On diversity in the workforce:

“That’s not just the field of architecture,” Obama replied. “Look at law, look at science, look at so many professions. The struggle is still real. You can’t start recruiting from a pool that doesn’t exist. You have to build that pool, and you have to start at a young age. So many kids don’t even know what an architect is.”

She added, “They don’t think about how buildings are built; they don’t know anything about developing or planning. I know I didn’t, and I was an educated kid. You have kids growing up in communities where people don’t even work, period, let alone as doctors or lawyers or architects. But that’s where all of you come in. You need to go to schools, neighborhoods, communities, any place where underrepresented minorities exist, and start talking. Start small. Make a friend.”

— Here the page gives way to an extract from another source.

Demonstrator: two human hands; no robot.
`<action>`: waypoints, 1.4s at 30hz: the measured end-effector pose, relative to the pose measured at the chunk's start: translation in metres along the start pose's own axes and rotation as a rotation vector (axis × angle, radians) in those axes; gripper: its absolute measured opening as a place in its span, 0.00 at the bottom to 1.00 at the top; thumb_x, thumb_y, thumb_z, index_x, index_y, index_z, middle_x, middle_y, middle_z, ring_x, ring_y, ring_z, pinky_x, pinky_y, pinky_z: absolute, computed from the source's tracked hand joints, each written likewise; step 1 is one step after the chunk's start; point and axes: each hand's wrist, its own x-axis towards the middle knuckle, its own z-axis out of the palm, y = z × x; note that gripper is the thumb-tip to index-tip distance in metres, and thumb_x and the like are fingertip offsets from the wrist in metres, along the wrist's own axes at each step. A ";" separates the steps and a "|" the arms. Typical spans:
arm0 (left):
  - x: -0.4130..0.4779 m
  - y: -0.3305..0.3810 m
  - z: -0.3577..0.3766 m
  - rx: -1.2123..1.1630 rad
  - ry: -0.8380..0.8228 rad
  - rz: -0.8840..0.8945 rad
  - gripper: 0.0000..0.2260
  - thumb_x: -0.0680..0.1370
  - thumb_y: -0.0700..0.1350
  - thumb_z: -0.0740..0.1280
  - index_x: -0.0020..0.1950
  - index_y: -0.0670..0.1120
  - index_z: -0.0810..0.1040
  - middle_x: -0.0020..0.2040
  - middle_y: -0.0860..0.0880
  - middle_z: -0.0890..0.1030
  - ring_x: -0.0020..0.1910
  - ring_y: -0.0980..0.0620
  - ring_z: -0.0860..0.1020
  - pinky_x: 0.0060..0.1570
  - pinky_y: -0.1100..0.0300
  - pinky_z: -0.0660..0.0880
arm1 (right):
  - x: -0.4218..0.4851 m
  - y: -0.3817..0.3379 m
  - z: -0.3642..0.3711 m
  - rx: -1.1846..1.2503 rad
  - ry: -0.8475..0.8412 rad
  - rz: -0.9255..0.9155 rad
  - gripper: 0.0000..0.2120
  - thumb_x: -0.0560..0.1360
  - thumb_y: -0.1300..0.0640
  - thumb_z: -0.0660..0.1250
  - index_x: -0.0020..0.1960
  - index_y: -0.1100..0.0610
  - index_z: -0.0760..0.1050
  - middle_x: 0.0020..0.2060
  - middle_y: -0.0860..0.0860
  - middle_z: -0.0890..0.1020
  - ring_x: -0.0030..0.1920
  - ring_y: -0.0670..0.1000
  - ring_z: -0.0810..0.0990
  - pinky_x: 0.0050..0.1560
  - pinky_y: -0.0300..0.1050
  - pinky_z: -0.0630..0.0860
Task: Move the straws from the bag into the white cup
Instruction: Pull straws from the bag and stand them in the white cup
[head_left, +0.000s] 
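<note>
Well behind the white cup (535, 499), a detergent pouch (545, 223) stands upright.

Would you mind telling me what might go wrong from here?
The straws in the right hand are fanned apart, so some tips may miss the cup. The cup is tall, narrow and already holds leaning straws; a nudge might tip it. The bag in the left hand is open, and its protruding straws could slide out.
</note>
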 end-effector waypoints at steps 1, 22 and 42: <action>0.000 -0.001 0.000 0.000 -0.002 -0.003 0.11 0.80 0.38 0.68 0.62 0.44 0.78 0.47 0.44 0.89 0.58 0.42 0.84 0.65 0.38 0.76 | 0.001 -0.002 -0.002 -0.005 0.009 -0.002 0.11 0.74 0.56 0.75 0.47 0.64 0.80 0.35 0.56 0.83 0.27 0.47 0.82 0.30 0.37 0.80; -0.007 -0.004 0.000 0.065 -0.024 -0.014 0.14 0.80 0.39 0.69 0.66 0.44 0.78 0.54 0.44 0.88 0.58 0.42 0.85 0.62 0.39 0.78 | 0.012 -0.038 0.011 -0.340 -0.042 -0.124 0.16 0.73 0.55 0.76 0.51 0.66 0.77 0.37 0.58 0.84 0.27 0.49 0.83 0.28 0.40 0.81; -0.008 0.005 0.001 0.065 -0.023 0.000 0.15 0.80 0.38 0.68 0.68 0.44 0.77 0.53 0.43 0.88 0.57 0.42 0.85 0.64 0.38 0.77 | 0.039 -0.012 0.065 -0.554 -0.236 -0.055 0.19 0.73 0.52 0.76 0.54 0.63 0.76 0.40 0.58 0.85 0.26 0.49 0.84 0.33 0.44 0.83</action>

On why she didn’t cry on Inauguration day:

“I didn’t want to have tears in my eyes because people would swear I was crying because of the new president.”

On President Obama’s artistic side and the new Library:

“I don’t get to work with them often but our architects are so much fun. The creative process—space, time—they think about things that we wouldn’t ever think of. We’re also closely considering the exterior, how it will relate to the community. The architects we’re working with are phenomenal; they’re listening, they’re doing their homework, they’re researching and starting to understand the South Side of Chicago.”

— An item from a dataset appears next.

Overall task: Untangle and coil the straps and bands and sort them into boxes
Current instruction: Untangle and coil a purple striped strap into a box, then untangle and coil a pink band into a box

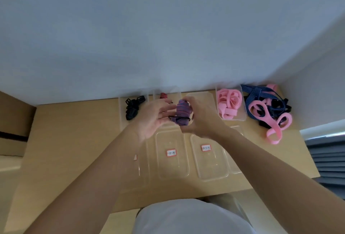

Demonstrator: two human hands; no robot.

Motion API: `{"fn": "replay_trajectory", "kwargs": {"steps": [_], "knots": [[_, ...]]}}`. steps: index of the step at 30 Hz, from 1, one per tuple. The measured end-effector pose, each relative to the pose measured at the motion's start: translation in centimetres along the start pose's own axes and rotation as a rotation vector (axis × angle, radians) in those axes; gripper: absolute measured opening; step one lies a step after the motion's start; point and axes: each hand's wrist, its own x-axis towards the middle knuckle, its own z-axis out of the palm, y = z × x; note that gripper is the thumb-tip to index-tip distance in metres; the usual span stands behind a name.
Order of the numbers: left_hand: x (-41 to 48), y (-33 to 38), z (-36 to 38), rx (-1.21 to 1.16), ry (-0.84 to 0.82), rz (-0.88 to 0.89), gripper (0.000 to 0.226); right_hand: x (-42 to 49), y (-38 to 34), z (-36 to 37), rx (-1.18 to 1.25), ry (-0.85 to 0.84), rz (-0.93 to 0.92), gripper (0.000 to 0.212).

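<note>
The person holds a purple striped strap (182,112), wound into a tight bundle, in the air between both hands, above the far row of boxes. The right hand (201,120) curls thumb and fingers round the bundle, probably to stop the turns springing loose. The left hand (155,116) has its fingers spread and fairly straight against the bundle's left side, seemingly steadying it or smoothing the last turn. The far boxes look sorted by kind: black clips (132,109) at the left, a red striped roll (164,95) beside them, then an empty box (202,96), then pink bands (228,103). So the bundle likely belongs in the empty box just beyond it. The unsorted tangle (268,108) lies at the far right, and labelled lids (172,166) sit near.
</note>
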Motion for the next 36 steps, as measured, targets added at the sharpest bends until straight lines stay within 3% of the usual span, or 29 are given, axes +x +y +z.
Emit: {"fn": "replay_trajectory", "kwargs": {"steps": [2, 4, 7, 13, 17, 24, 28, 36], "knots": [[1.4, 0.8, -0.8, 0.192, 0.057, 0.068, 0.035, 1.2, 0.3, 0.2, -0.086, -0.019, 0.027, 0.076], [2.9, 1.4, -1.7, 0.646, 0.14, 0.217, 0.047, 2.5, 0.6, 0.4, -0.212, -0.045, 0.025, 0.076], [5.2, 1.9, -2.6, 1.279, 0.115, 0.354, 0.066, 4.8, 0.2, 0.9, -0.442, -0.108, 0.007, 0.077], [9.4, 1.1, -3.0, 1.927, 0.046, 0.438, 0.075, 8.3, 0.0, 2.3, -0.694, -0.199, 0.029, 0.075], [10.8, 0.4, -3.3, 2.033, 0.044, 0.533, 0.068, 9.6, -0.1, 3.2, -0.75, -0.219, 0.039, 0.07], [12.1, 0.2, -3.9, 1.974, 0.043, 0.63, 0.061, 11.2, 0.1, 3.5, -0.825, -0.211, -0.007, 0.06], [12.1, 0.6, -3.9, 1.982, 0.043, 0.623, 0.066, 12.0, -0.3, 3.5, -0.831, -0.265, 0.005, 0.076], [11.5, 1.1, -3.5, 1.926, 0.001, 0.488, 0.075, 12.6, -0.8, 3.0, -0.75, -0.326, 0.032, 0.069]]}}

When the event host reminded everyone that Barack once wanted to be an architect, Michelle shared:

“Barack is an artist, though he tries to downplay it. He’s the kind of guy who says, ‘I don’t care what the living room looks like,’ and then has a thousand questions and opinions about everything. He’s someone with ideas, he’s someone who thinks big. That’s what architects do too, right?”

On her not running for president:

“It’s all well and good until you start running, and then the knives come out,” she said at the conference. There’s just so much more we can do outside of the office, because we won’t have the burden of political baggage.”